Millions of people match on dating apps every day, and apparently, true love isn’t the only thing they’re getting out of it.
Over the last few years, medical officials have been associating rising STD rates with the popularity of “hook up apps” like Tinder and Grindr. In 2012, a New Zealand clinician told The Press that unlike previous years, gay men were most commonly contracting syphilis after using Grindr, an app first launched in 2009. Going back further, a study conducted from 1999 to 2008 attributed a 15.9 percent increase in HIV cases to sexual encounters arranged through Craigslist.
Just last month, medical officials in Rhode Island reported that from 2013-2014, they noticed a 33 percent spike in rates of HIV, a 30 percent spike in rates of gonorrhea, and a very discomforting 79 percent spike in rates of syphilis. Officials attribute these numbers to increasingly risky behavior including casual, anonymous, and often unprotected sex arranged through social media.

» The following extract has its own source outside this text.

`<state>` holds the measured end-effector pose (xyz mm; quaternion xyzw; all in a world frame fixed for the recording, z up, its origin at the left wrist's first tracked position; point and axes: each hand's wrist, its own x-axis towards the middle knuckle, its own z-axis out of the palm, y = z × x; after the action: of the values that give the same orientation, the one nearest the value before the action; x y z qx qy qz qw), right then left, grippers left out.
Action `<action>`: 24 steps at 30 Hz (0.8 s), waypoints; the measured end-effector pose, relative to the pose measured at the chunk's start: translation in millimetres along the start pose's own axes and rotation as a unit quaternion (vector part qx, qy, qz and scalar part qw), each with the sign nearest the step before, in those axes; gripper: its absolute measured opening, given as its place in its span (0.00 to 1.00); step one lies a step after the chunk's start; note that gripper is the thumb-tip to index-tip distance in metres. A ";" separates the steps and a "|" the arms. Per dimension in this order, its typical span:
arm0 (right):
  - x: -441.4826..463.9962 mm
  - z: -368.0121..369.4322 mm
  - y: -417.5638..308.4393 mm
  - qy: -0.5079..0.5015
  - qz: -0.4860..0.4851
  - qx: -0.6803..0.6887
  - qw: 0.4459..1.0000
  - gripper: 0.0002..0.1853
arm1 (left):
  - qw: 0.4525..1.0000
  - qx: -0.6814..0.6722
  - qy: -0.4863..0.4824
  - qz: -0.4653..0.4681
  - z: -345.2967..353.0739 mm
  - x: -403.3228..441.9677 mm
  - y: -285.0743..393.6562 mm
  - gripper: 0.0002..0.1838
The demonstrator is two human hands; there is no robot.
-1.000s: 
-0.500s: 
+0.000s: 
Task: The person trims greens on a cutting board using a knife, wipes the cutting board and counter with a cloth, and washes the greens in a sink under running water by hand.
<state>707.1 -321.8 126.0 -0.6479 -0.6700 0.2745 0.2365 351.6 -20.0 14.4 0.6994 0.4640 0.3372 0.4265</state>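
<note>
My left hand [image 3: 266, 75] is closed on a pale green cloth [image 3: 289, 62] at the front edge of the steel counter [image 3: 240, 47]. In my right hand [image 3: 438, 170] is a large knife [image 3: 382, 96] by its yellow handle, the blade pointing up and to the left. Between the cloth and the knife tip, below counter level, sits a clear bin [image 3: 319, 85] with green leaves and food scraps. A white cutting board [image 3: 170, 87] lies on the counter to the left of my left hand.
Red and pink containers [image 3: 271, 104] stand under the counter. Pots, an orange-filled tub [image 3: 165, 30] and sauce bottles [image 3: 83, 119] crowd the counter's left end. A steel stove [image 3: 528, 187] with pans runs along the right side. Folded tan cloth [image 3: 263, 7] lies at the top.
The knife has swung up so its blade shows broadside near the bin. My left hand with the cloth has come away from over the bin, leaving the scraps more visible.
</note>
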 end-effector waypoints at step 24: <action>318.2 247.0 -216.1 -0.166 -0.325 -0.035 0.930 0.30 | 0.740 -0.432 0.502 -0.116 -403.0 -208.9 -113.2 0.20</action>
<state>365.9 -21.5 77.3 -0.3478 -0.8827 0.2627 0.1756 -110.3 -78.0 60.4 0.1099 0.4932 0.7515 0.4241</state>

Now, if syphilis sounds like something people used to worry about but don’t anymore, that’s because it was nearly eradicated by the end of the 20th century. The fact the syphilis is back on the radar as part of a “national trend” of rising STD rates speaks to a general lack of concern for safe sex.
One of California’s top physicians and STD specialists, Dr. Siavash Arani, agrees that carelessness is a huge component of climbing STD rates.
“One of the reasons is social media,” he said, “because 15 or 20 years ago you had to go out on a date with someone and it was much, much harder to meet people.” Now however, new technology brings millions of people within reach who you might never have been able to meet.
Even so, Dr. Arani does not suggest that people avoid using any particular app or website but instead he suggests people “be very selective with sexual partners” and use condoms in order to stay safe.
Understanding these diseases is just as important as practicing safe sex and being selective. Many people don’t show symptoms of STDs right away and so spread them unknowingly. “The only way to find out,” Dr. Arani continued, “is routine testing. Those who are sexually active should be tested twice per year.” He also recommends that testing should include the entire range of diseases including HPV and syphilis.
Advances in technology often have unforeseen consequences and to blame this unfortunate trend on people’s increasing ability to contact each other would be inaccurate. People are hardwired to be social and sex is a major driving force in that biological wiring. So to demonize these apps completely because of rising STD rates without considering human behavior would be like accusing syringes for drug addiction.
But in this hyper-connected and hyper-sexual era, people must be aware of how serious the consequences of unsafe sex can be and just how common STDs are.
According to the Center for Disease Control and Prevention website, as of 2013, 110 million Americans, roughly one third of the population, have some form of a sexually transmitted infection. If not caught early enough, an STD could permanently damage your body, cause serious emotional stress, and even threaten your life.
Increasing awareness about how to recognize and avoid STDs, in addition to regular testing, is widely considered the most effective way of reducing the STD rate nationally.
So be smart. And recognize all the implications of the slogan: “Any swipe can change your life.”